> [Exercise] Every line below that contains the word "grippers" must be copied.

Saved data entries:

^^^^^^^^

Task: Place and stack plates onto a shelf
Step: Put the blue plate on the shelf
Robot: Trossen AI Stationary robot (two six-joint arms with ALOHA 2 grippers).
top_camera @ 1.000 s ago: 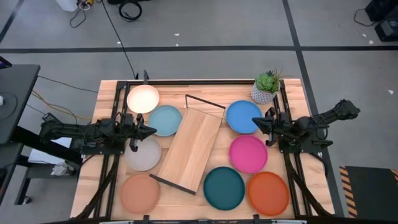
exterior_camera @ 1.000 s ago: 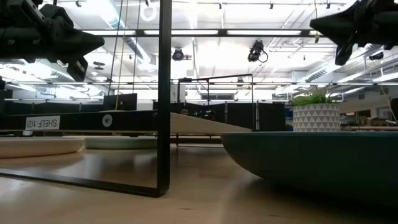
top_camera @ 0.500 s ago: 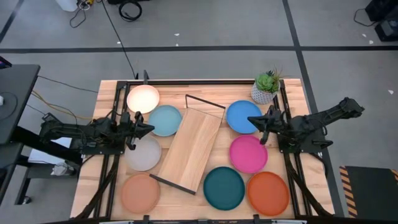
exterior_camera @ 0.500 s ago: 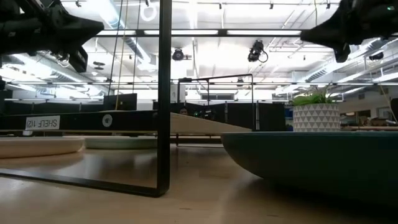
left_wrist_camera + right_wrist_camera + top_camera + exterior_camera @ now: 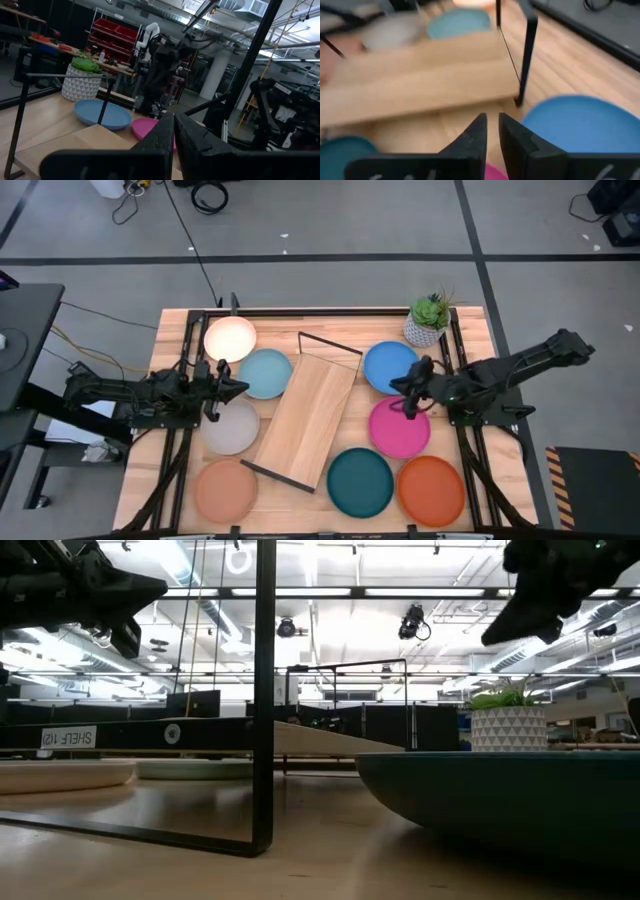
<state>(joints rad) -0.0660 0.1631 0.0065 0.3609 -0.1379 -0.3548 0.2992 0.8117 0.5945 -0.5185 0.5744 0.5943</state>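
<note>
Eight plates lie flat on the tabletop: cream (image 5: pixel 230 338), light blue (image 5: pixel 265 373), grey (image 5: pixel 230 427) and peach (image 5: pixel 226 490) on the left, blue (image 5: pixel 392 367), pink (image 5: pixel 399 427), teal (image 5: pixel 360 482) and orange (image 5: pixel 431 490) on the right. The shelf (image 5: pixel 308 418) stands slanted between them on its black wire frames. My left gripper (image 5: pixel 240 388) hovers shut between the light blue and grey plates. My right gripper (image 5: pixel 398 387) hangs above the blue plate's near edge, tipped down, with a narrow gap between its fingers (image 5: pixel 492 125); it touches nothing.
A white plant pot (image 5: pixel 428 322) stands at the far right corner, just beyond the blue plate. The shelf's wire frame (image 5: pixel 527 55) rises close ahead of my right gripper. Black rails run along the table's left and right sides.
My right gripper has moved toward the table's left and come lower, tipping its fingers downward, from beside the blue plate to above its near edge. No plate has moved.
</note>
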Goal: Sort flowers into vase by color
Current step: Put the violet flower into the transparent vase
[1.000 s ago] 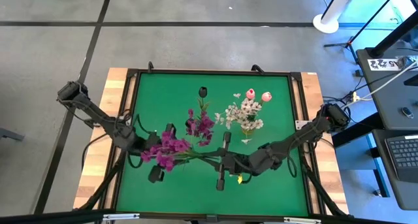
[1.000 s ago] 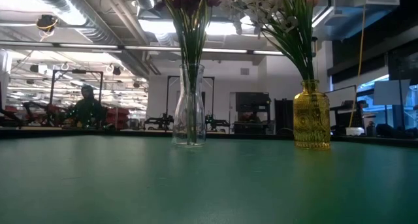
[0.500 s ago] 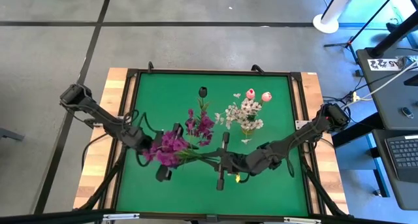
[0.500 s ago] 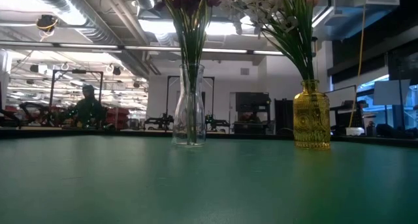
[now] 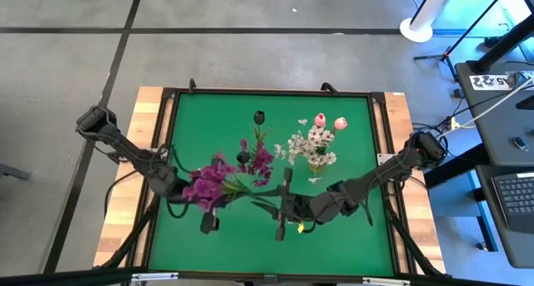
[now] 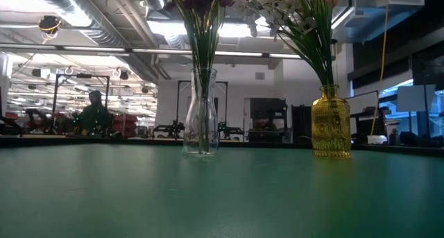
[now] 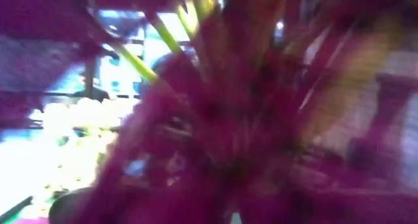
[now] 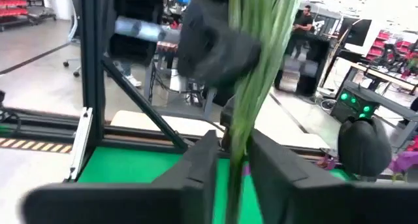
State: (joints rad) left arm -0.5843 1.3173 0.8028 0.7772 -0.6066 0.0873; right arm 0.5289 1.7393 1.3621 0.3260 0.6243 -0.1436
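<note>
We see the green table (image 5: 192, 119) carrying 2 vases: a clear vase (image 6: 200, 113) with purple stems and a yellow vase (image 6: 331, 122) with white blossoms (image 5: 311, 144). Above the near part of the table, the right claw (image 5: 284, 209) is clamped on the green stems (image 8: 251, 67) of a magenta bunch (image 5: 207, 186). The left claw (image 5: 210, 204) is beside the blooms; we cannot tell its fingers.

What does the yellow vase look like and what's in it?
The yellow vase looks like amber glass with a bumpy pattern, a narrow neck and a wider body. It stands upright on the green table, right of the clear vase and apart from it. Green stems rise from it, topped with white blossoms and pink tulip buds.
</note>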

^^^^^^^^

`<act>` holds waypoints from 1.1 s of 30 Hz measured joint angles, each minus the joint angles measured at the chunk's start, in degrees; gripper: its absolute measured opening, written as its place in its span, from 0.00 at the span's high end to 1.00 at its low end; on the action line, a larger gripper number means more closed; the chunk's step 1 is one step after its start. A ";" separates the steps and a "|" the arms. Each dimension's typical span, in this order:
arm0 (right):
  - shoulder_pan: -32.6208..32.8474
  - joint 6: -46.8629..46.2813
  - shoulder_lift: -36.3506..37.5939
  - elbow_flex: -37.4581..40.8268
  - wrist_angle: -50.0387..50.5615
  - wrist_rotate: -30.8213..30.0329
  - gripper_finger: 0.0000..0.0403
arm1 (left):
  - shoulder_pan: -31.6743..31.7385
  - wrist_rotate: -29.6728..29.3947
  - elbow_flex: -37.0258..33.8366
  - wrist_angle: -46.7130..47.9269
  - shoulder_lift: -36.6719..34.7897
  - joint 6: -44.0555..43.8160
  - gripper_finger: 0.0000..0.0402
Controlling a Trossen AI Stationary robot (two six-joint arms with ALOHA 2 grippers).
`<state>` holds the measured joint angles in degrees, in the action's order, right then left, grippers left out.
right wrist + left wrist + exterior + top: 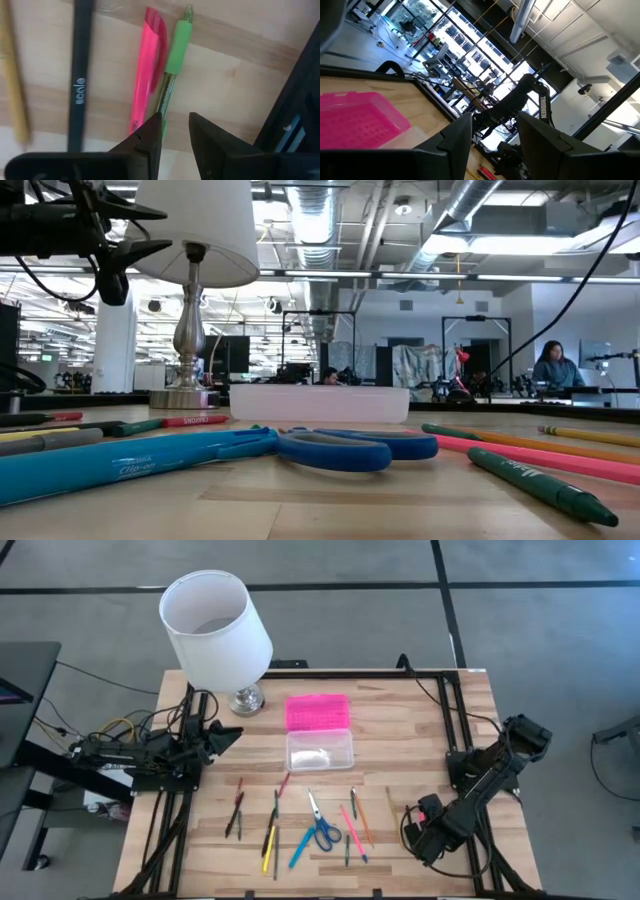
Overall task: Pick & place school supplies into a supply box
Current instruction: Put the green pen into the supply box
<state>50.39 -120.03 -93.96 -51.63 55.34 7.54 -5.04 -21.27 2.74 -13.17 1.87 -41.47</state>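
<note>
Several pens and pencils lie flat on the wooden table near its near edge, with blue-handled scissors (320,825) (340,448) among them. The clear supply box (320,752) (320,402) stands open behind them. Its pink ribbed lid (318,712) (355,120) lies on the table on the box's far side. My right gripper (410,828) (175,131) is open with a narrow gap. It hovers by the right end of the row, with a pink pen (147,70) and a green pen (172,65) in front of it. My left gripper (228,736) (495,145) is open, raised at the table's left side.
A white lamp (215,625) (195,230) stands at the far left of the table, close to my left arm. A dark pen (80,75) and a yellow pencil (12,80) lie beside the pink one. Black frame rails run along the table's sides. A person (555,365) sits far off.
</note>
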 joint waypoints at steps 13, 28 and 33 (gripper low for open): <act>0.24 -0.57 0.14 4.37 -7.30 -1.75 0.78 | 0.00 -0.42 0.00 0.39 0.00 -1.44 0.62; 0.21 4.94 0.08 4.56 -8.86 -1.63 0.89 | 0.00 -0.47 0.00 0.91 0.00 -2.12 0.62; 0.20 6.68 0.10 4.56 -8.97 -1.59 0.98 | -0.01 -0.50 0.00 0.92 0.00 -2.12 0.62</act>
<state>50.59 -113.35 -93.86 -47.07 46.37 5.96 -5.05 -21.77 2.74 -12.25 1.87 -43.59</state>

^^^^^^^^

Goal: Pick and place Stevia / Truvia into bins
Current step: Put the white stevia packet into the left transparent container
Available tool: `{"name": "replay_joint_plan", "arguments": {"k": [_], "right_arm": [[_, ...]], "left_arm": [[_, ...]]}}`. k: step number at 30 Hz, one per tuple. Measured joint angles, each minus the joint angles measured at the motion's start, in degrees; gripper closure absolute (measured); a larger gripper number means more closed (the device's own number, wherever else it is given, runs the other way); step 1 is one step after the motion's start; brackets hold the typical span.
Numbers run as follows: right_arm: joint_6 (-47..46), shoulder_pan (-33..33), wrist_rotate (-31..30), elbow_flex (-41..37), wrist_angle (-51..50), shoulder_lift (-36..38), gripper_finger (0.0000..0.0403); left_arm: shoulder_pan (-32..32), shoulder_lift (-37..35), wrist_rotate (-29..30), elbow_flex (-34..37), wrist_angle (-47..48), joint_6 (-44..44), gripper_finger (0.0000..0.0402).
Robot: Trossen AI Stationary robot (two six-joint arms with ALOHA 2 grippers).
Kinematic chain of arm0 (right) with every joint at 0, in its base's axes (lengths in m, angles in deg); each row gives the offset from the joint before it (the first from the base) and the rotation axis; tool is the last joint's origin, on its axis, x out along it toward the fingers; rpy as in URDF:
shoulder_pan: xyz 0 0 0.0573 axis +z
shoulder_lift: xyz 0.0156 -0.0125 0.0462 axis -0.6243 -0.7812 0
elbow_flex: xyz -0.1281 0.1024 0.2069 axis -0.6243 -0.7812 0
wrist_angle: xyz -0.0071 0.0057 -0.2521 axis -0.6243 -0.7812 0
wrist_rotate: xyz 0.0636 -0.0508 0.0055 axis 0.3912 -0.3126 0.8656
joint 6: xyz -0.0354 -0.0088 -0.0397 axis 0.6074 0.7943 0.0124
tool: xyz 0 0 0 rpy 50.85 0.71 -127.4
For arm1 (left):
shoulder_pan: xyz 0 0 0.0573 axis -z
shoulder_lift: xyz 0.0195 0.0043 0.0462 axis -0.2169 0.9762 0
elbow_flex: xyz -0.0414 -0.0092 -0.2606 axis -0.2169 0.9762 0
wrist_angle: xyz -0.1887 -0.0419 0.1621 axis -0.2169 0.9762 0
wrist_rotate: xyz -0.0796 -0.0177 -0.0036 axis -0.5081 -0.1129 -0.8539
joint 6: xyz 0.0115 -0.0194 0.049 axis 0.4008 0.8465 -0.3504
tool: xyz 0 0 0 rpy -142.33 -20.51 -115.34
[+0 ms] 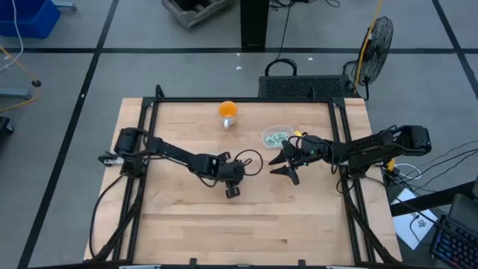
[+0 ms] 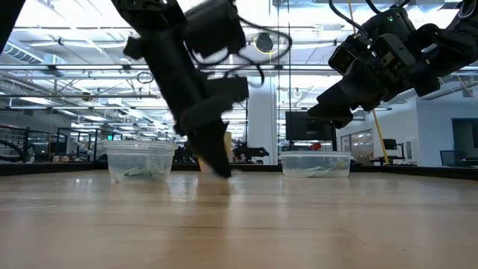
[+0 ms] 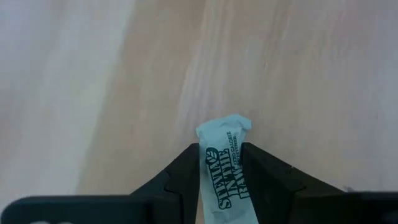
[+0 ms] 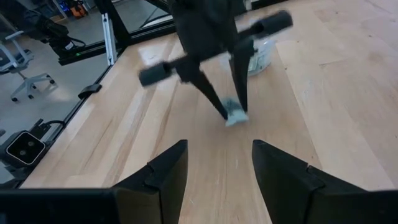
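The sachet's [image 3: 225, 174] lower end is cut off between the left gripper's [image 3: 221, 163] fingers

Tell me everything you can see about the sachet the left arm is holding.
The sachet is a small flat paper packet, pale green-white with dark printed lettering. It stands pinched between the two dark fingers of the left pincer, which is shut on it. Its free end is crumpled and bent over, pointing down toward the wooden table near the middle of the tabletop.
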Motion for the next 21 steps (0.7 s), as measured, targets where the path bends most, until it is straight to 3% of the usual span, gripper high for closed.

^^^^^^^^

> [Task solution]
Robot: Trossen AI Stationary robot (two six-joint arms with ALOHA 2 grippers).
Controlling a Trossen AI Stationary robot (two six-joint arms with ALOHA 2 grippers).
`<state>` holds the measured joint angles in degrees, in the action's order, right then left, grippers left out.
Robot: Trossen AI Stationary robot (two six-joint arms with ALOHA 2 grippers).

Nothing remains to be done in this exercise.